Толстуха зажгла последнюю свечу и выключила электричество, кухня
погрузилась в таинственный полумрак – и врать стало еще проще…
Под утро, в теплаке, Роман, согретый кровью и верой, развалясь
на драном диване, инструктировал свою свиту.
– Начнем, пожалуй, с тебя, Васенька. Тебя я покажу сразу. Ты
будешь демон-телохранитель. Больно уж у тебя рожа подходящая… пока.

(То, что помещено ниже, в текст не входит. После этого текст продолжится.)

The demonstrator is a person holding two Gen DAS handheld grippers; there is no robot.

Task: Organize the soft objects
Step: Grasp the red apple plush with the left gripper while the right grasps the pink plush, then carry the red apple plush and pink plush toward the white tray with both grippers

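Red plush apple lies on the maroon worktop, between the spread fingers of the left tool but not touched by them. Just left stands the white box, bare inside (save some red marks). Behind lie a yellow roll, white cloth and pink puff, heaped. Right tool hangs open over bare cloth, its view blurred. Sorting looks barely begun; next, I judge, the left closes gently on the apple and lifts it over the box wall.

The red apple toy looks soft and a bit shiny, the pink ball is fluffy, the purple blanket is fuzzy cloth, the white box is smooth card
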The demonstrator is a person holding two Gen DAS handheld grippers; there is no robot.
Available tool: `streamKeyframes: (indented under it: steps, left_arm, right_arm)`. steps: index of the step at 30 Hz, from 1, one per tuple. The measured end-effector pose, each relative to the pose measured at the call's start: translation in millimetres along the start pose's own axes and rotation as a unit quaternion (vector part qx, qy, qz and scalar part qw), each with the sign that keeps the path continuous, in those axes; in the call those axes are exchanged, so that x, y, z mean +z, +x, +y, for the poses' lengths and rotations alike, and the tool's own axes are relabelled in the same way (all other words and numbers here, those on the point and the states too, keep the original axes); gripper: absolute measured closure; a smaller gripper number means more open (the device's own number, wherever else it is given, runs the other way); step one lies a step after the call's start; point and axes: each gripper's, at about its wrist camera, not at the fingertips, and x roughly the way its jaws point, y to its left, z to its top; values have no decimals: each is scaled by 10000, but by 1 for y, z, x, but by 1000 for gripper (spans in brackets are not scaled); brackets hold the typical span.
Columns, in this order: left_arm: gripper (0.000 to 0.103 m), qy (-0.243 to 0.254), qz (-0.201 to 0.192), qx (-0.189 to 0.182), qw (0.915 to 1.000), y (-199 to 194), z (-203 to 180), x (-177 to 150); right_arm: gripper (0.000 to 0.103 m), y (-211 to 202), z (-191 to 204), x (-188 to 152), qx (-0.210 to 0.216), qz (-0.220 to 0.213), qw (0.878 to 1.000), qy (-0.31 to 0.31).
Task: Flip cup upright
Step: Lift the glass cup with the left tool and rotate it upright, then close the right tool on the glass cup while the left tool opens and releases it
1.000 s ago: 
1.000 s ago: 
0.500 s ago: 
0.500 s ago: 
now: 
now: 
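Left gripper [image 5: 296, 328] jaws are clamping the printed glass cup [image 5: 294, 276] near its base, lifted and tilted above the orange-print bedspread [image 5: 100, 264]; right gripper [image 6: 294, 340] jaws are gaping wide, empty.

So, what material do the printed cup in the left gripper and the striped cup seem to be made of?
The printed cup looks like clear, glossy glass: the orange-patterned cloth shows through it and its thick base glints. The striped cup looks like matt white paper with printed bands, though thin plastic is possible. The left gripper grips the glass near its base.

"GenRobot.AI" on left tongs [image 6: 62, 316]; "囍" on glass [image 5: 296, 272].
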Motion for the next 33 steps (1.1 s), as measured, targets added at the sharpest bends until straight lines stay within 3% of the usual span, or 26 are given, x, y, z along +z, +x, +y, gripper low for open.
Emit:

Короче: никаких «ептыть», понял? Ко мне обращаться только в крайнем
случае и «мессир». Запомнишь?
– Да чего я, совсем? Запомню, еп…
– Вася, еще раз – и попрощайся с карьерой.
– Ладно, ладно…
– Не «ладно», а что-нибудь типа «я это исполню, мессир». И без
самодеятельности. Хочешь жрать свежую кровь каждую ночь – изволь
делать все красиво и точно. Понятно?
– Да понял, понял, не дурак…
– А я? – обиженно спросила Ира.
– С тобой – хуже. Инфернальности в тебе – как на еже гагачьего
пуха. Демоном ты не будешь.
– Но почему?!
– По кочану. Рожей не вышла. Пока я буду тебя кормить. Ты должна
начать выглядеть, как живая девица, понимаешь? Вот когда придешь в
соответствие, тогда я тебя и представлю. Ты будешь – посвященная,
моя преданная поклонница, которую я за хорошее поведение взял в
Инобытие. Поняла?
– Нет…
– Будешь ходить за мной, заглядывать мне в рот и отвечать на
вопросы в том роде, что я тебя сделал вечной, сильной, счастливой –
и все в таком духе.
– А… понятно.
– Чудненько. Завтра будут живые кролики и человеческая кровь.
Свеженькая, от живых людей. Молитесь, молитесь на меня,
предводитель!
И Роман с удовольствием пронаблюдал, как на рожах упырей
появилось то же самое выражение благоговения и восторга, с каким на
него час назад любовались смертные…
Милка рассматривала свои руки.
Руки никогда не были ее сильным местом. Она постоянно грызла
ногти, обгрызая заодно пленочки и кусочки кожи вокруг, сдирая все,
что можно было содрать зубами – может быть, поэтому ногти были
покрыты какими-то буграми и трещинами, выпуклые и скрюченные, как
птичьи когти. Отсюда у Милки имелась неистребимая привычка сжимать
руки в кулаки, пряча от взгляда кончики пальцев. Но даже если бы
ногти были хороши – на жалких пальчиках, коротких и кривых, при
широкой красной ладони, при синих венах, выпиравших из весноватых
запястий, как веревки...
Теперь руки выглядели иначе. Просто удивительно, насколько
иначе. Ногти будто отполировали и покрыли дорогущим французским
лаком в пять слоев, бугры исчезли, пальцы вытянулись и выпрямились
– а этого уж никакими ухищрениями нельзя добиться – и голубые жилки
просвечивали через побелевшую кожу, как у аристократки.